In the south-Taiwanese city Kaohsiung Taiwan’s Ministry of Culture opened yesterday a gigantic centre for the performing arts, worldwide the biggest under a single roof. It has been designed by Dutch architects Mecanoo. The building covers 141 000 square meters, nearly as much as 20 football fields.
The National Kaohsiung Center for the Arts symbolizes the transformation of Kaohsiung, once a major international harbour, into a modern, diverse city with a rich cultural climate. It is located on a former military terrain, as an integral part of the adjacent subtropical park to have a positive social impact on the residents of Kaohsiung whose population counts almost 3 million.

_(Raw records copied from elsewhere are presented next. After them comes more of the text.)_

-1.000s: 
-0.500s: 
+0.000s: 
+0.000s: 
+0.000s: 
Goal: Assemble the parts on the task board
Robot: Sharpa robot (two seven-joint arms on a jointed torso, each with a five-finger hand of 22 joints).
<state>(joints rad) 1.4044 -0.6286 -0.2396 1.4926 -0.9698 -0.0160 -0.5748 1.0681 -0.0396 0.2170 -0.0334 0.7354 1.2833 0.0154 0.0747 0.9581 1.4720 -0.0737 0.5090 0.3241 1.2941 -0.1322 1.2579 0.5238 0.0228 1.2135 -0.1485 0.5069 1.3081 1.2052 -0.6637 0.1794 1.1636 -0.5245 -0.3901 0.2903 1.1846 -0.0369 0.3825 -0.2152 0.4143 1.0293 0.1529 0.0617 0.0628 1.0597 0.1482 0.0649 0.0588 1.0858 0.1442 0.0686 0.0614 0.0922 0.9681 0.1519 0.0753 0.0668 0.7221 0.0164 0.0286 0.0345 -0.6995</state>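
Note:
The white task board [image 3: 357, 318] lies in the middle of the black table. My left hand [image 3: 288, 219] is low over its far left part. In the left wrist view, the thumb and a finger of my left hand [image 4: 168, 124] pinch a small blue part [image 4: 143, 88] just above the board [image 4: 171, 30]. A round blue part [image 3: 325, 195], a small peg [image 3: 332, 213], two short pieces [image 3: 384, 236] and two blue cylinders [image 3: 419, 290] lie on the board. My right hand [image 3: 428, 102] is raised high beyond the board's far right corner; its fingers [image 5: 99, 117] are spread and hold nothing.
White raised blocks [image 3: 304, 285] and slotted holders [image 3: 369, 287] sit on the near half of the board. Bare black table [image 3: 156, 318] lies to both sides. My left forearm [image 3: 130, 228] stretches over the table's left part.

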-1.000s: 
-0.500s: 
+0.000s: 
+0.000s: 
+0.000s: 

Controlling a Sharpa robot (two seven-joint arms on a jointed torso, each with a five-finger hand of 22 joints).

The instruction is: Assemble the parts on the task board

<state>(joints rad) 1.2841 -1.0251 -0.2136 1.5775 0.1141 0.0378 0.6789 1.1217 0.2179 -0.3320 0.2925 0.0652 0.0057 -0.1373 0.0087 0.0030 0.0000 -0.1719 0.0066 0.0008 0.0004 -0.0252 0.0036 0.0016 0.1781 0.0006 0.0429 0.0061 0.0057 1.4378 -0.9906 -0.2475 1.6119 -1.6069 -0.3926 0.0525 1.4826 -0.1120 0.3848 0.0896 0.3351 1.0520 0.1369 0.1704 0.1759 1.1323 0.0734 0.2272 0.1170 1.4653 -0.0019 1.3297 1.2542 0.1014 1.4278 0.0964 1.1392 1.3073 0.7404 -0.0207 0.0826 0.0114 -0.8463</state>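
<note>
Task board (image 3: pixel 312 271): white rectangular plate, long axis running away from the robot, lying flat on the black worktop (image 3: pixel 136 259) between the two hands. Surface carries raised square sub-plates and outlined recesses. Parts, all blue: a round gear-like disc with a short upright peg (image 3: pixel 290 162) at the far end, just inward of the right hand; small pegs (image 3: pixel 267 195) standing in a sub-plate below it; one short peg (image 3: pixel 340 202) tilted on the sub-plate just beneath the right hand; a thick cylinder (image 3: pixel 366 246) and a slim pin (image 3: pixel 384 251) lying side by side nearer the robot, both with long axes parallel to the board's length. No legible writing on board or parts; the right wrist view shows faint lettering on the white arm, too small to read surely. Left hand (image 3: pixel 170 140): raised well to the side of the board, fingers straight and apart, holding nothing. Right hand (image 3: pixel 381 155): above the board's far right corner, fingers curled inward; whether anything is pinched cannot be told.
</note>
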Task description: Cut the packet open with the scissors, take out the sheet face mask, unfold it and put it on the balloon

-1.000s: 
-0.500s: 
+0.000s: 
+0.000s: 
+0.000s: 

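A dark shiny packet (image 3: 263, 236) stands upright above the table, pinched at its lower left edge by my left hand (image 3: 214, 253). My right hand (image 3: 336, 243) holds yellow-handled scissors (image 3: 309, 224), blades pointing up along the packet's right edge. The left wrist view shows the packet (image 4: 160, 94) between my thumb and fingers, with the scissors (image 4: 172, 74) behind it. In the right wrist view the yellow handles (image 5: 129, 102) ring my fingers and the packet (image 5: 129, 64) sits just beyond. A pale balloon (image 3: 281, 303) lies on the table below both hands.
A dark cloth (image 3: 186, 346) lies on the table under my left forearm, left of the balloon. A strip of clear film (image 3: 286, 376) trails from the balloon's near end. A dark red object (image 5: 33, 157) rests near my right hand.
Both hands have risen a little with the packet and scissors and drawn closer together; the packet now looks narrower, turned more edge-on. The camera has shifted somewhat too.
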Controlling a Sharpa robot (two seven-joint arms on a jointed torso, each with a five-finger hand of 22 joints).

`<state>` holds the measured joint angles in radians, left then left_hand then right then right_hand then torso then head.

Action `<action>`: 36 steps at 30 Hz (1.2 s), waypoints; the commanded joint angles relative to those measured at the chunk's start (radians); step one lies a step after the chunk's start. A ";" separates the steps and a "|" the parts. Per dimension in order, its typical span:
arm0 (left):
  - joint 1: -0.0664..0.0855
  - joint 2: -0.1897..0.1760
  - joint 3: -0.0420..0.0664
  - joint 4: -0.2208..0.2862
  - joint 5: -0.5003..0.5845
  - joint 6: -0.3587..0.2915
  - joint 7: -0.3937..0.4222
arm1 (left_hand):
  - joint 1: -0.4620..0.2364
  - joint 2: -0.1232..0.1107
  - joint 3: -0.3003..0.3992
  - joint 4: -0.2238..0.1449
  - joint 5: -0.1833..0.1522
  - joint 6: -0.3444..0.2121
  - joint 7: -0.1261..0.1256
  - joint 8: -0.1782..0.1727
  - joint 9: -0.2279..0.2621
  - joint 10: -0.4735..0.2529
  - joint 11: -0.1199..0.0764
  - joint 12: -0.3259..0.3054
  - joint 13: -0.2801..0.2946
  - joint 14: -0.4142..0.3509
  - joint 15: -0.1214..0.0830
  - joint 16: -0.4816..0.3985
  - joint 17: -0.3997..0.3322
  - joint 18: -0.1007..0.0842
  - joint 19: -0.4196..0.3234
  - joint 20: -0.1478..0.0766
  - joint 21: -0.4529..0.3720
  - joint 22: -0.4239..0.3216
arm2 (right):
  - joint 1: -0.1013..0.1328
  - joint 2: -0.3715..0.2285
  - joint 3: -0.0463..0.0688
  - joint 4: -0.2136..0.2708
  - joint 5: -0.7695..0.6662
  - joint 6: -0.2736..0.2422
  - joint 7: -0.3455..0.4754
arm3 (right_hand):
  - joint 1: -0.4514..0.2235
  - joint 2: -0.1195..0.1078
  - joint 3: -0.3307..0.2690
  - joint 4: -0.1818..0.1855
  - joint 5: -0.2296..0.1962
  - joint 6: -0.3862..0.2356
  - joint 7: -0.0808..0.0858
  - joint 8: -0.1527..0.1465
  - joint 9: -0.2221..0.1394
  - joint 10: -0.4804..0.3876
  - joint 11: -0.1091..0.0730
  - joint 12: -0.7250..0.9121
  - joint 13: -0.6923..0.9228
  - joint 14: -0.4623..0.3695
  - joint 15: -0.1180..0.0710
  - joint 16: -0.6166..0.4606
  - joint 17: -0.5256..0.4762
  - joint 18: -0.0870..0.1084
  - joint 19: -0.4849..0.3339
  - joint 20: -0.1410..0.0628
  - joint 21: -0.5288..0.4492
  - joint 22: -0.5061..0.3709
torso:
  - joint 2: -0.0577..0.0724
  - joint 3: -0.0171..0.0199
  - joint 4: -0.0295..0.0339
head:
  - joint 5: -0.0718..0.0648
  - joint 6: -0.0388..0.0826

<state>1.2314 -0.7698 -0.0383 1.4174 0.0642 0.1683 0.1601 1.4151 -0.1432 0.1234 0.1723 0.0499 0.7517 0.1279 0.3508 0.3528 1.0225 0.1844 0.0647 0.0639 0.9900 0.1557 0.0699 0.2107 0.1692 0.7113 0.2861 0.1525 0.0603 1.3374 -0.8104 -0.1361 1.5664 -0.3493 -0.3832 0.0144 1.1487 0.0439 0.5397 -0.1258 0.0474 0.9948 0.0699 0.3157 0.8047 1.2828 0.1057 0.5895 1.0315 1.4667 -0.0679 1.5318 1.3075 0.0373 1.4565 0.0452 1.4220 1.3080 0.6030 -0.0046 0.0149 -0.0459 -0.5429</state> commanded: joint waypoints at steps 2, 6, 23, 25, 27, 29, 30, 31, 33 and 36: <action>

Inspired by the local Banyan trees with their typical crowns, the vast, undulating structure comprises the 1981-seat Concert Hall and 2236-seat Opera House, a Playhouse with 1210 seats, a Recital Hall with 434 seats, a public library of 800 m2, rehearsal/education halls for music and dance, 2 congress halls with 100 and 200 chairs and stage building workshops. The complex also has an open-air theatre with a total capacity of 5861 seats.
Underneath this roof is Banyan Plaza, a generous, sheltered public space. Residents can wander through here day and night, practice Tai Chi or stage street performances along walkways and in informal spaces.
Among the first foreign orchestras to play in the new centre are the Berlin Philharmonic under Gustavo Dudamel on November 14, and then, one day later, the Symphonieorchester des Bayerischen Rundfunks with Mariss Jansons.